[Start of Attachment]

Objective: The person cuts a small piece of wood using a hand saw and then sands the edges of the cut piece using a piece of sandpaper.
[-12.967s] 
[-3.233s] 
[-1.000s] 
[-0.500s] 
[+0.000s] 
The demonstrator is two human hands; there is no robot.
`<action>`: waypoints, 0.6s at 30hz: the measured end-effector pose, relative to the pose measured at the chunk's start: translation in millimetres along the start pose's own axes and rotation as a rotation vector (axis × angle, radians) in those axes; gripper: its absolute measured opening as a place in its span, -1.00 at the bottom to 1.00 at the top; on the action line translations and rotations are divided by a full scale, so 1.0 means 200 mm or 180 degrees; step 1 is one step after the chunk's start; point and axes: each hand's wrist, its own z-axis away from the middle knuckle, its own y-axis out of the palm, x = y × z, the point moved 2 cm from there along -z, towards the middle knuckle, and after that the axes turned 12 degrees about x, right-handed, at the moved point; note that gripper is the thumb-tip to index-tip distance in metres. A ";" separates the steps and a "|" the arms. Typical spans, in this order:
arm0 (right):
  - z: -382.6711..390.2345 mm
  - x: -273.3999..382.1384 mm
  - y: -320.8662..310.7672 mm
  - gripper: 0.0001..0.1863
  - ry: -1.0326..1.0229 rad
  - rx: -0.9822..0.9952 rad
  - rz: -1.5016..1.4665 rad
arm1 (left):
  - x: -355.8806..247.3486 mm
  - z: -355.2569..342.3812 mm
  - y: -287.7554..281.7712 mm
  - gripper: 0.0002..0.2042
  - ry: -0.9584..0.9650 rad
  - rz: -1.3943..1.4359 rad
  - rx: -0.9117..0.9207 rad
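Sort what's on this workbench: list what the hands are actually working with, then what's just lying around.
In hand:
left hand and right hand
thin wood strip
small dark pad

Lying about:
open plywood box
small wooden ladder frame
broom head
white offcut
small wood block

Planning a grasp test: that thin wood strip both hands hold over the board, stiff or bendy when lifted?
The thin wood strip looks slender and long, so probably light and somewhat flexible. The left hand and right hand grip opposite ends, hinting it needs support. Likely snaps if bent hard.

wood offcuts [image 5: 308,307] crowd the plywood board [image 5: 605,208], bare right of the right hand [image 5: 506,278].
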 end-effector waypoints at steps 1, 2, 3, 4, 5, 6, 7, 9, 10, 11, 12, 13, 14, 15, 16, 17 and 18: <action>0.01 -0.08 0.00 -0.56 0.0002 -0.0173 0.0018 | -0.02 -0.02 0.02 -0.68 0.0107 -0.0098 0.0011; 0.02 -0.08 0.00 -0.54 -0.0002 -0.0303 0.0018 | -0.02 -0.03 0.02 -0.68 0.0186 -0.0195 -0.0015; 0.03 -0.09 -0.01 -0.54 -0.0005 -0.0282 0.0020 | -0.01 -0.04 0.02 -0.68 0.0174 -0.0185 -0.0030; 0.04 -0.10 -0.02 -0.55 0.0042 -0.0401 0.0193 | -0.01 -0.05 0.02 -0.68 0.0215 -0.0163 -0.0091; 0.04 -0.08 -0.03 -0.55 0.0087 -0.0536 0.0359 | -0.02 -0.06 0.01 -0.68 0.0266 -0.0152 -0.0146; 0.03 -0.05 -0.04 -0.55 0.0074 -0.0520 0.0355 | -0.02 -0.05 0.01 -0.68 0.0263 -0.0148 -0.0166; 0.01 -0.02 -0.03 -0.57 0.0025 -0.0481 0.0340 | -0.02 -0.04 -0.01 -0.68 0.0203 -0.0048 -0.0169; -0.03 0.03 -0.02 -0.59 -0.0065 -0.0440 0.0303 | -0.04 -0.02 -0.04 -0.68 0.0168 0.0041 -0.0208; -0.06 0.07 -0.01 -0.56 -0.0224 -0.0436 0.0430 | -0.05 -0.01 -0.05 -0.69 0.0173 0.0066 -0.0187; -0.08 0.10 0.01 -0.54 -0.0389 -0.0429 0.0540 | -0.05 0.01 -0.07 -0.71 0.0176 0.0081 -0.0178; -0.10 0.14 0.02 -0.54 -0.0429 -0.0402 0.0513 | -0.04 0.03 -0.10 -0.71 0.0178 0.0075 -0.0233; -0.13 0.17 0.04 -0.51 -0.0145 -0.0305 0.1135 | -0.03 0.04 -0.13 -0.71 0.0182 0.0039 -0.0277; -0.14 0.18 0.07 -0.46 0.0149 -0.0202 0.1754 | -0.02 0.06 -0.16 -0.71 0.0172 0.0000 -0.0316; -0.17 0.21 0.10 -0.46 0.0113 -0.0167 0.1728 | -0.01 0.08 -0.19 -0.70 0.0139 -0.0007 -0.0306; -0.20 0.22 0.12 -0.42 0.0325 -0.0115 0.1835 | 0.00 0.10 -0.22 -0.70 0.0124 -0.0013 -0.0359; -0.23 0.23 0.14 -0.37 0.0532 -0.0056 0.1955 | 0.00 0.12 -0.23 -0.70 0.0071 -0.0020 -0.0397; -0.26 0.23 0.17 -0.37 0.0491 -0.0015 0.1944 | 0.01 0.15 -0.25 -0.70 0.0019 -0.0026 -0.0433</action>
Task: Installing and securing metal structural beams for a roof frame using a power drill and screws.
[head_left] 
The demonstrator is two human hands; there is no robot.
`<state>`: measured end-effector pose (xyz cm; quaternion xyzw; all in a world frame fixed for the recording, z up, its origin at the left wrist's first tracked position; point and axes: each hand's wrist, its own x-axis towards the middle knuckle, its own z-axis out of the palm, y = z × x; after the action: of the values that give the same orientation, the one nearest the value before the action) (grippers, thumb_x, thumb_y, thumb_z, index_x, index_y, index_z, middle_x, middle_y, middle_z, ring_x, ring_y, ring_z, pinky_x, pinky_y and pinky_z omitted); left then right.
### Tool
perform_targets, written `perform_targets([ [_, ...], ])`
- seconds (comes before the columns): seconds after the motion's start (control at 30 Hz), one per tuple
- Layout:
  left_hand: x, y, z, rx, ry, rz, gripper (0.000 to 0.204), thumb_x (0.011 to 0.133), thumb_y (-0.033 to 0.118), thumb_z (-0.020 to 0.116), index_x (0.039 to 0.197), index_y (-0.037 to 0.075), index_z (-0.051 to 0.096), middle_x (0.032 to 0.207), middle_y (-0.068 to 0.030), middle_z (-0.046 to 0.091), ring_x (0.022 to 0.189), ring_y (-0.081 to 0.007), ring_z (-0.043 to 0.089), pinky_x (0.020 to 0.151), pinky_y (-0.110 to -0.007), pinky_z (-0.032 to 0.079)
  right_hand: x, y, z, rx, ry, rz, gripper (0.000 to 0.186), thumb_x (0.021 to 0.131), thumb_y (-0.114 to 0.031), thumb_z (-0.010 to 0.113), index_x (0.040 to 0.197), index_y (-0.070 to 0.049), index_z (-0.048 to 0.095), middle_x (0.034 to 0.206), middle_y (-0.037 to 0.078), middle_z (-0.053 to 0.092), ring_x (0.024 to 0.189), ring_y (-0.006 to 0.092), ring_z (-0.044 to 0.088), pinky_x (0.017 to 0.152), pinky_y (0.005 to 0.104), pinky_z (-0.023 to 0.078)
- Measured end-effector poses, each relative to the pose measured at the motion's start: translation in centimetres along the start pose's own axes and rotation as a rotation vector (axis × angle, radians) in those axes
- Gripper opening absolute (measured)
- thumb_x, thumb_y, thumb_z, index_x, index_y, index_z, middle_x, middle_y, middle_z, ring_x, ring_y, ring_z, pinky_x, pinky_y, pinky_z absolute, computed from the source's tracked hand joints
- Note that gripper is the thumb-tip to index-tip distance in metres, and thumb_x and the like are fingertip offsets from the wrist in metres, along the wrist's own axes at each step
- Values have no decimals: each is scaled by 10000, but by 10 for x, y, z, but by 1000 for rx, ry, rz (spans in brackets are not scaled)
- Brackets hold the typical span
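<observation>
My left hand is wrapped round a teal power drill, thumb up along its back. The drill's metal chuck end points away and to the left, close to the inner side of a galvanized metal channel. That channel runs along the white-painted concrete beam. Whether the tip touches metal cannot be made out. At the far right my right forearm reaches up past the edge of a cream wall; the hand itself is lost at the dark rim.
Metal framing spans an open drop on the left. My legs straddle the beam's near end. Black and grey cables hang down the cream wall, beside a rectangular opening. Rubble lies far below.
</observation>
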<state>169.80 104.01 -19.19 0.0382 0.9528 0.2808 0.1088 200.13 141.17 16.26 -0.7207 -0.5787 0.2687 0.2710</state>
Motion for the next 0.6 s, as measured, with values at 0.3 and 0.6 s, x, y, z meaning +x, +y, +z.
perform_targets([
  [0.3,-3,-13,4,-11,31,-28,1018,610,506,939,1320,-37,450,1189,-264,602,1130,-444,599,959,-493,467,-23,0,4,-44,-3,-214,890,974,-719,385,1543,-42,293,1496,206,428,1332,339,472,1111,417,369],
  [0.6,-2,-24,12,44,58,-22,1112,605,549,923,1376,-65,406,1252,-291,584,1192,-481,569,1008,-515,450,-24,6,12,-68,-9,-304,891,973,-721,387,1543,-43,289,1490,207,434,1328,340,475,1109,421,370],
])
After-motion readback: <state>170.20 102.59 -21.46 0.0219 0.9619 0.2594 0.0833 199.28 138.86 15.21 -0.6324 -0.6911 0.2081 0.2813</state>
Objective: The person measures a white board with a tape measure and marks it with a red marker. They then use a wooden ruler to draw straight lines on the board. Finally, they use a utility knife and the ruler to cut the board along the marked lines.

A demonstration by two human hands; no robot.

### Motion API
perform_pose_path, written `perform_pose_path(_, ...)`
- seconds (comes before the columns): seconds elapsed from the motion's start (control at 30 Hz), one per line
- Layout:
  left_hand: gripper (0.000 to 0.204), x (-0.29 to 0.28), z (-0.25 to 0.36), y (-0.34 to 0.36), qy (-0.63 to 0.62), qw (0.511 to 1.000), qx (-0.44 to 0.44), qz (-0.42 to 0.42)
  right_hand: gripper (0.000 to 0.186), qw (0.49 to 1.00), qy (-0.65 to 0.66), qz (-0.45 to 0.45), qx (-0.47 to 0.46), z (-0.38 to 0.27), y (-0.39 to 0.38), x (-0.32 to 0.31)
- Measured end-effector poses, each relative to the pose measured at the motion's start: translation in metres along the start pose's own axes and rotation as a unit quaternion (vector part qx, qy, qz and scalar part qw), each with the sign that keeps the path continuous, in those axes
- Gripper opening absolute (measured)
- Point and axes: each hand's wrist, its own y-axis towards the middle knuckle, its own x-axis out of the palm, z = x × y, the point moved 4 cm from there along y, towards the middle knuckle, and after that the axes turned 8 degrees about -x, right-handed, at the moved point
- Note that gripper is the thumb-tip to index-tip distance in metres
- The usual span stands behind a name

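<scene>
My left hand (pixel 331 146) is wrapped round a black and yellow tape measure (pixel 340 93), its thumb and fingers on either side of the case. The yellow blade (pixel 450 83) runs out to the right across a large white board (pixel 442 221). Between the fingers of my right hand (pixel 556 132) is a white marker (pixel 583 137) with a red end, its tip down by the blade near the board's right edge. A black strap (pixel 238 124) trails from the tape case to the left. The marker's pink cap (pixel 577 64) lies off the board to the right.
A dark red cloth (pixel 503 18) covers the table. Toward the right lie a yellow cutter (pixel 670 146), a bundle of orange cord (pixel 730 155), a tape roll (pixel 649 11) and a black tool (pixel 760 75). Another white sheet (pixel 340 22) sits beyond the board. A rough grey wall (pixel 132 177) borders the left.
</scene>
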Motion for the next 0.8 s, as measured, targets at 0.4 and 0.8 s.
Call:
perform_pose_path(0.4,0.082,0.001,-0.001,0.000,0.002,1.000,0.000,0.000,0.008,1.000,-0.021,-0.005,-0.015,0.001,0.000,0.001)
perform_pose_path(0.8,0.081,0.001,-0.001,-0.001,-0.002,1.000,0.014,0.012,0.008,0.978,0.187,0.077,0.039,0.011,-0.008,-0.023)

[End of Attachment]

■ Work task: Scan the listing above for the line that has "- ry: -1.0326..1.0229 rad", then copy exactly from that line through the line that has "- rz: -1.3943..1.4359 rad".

■ Finished exercise:
  - ry: -1.0326..1.0229 rad
  - rx: -0.9822..0.9952 rad
  - rz: -1.5016..1.4665 rad
arm1 (left):
  - x: -355.8806..247.3486 mm
  - z: -355.2569..342.3812 mm
  - y: -287.7554..281.7712 mm
  - gripper: 0.0002..0.2042
  - ry: -0.9584..0.9650 rad
  - rz: -1.3943..1.4359 rad

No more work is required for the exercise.